#### Try it
Write out only the lines running from the one that contains "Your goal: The" to the end of the material, both ends included.

#### Data
--------------------------------

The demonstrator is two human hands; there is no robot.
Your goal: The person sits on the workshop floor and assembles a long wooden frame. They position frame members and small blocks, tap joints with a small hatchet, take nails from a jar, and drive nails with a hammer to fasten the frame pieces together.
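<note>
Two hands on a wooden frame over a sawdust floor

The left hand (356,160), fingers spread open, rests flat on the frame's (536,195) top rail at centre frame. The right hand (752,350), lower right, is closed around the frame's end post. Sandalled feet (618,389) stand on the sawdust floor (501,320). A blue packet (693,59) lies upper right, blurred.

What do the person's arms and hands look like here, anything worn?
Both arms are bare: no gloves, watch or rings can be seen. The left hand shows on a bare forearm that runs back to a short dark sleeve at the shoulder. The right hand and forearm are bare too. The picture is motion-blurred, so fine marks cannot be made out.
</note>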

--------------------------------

#### Problem solution
Your goal: The person sits on the workshop floor and assembles a long wooden frame. They position frame members and small blocks, tap joints with a small hatchet, take nails from a jar, and drive nails with a hammer to fasten the frame pieces together.
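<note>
Two hands on a wooden frame over a sawdust floor

The left hand (356,160), fingers spread open, rests flat on the frame's (536,195) top rail at centre frame. The right hand (752,350), lower right, is closed around the frame's end post. Sandalled feet (618,389) stand on the sawdust floor (501,320). A blue packet (693,59) lies upper right, blurred.

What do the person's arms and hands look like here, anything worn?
Both arms are bare: no gloves, watch or rings can be seen. The left hand shows on a bare forearm that runs back to a short dark sleeve at the shoulder. The right hand and forearm are bare too. The picture is motion-blurred, so fine marks cannot be made out.
</note>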

This exercise has nothing further to it.